The Hunt family made a $10-million leadership gift in 2005 to the capital campaign. The Tom Hunt Energy Hall, named in honor of Hunt Petroleum Corp.'s chairman, is envisioned as a story-telling element for geological and historical aspects of energy and the roles of science and technology in capturing traditional and alternative sources. It also will hold the North Texas Energy Hall of Fame.
Exhibits will address contemporary energy issues and challenges. There will be six galleries with special effects like 3-D computer animation, videos, simulations, dioramas and computer-generated flyovers. Paul G. Bernhard, principal of Paul Bernhard Exhibit Design & Consulting of Houston, and Marina del Rey, designed the energy hall and created the special effects for geology, drilling and production, electrical power generation and transmission and the Barnett Shale, touted as the richest oil and gas vein in the nation and putting North Texas at the forefront of energy production.
"Our industry and the future depend on developing the minds of young people so they can evolve into the talents and resources of the next generation," John Creecy, former president and CEO of Dallas-based Hunt Petroleum, says in a press release.

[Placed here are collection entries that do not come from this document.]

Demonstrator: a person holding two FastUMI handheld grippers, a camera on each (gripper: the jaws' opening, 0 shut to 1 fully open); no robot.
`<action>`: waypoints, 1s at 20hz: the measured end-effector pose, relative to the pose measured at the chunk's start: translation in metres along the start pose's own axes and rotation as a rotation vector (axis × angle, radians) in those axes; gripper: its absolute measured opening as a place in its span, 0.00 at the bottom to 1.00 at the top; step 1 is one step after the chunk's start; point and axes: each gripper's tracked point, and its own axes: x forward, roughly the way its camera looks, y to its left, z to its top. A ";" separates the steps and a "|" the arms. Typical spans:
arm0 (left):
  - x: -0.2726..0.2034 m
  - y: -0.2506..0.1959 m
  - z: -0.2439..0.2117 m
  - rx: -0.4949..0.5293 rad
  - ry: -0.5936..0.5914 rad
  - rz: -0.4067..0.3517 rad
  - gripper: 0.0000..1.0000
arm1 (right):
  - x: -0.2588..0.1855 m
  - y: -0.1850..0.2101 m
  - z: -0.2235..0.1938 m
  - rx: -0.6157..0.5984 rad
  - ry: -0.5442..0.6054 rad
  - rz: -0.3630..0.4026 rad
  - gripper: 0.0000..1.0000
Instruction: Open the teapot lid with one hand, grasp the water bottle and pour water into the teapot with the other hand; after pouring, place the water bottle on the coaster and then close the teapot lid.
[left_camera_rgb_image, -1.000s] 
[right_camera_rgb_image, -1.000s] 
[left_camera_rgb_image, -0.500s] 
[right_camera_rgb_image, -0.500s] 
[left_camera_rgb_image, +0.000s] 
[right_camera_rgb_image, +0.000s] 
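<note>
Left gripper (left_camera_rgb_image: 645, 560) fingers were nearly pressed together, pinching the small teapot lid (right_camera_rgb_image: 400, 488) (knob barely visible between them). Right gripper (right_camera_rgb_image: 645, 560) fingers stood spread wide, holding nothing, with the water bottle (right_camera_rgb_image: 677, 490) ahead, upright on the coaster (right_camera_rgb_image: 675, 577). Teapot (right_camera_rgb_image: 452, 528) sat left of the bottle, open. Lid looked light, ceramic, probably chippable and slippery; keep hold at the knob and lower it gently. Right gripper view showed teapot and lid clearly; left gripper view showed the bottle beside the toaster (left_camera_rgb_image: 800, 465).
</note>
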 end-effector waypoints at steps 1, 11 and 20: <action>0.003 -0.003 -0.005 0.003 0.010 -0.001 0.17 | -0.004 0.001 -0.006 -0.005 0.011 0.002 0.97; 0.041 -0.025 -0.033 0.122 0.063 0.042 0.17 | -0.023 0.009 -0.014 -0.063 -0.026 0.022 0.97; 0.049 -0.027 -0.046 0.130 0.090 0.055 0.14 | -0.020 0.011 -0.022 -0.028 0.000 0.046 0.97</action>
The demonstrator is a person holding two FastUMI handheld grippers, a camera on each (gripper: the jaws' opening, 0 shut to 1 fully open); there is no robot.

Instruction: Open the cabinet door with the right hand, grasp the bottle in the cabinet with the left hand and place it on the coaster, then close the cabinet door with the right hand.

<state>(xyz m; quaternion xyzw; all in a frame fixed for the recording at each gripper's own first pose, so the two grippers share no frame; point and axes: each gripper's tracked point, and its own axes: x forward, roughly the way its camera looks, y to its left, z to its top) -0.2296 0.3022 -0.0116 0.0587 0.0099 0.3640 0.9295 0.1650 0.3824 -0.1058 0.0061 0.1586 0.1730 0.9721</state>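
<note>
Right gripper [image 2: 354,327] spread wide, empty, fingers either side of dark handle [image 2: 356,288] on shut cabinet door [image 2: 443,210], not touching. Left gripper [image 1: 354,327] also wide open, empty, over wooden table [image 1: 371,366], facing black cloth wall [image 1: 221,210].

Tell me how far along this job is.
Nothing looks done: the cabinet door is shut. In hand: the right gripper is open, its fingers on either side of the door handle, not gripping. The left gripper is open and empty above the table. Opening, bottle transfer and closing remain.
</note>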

The museum emerged in 2006 in a merger of the Dallas Museum of Natural History, the Science Place and the Dallas Children's Museum, now located in Fair Park and east of Downtown. The new museum will sit at the corner of Woodall Rodgers Freeway and Field Street in Victory, where Downtown and Uptown converge on former brownfield land that Ross Perot Jr. bought and redeveloped in a mix of hotels, American Airlines Center, residential units and boutique shops. The five children of Margot and H. Ross Perot last May donated $50 million to the museum in honor of their parents.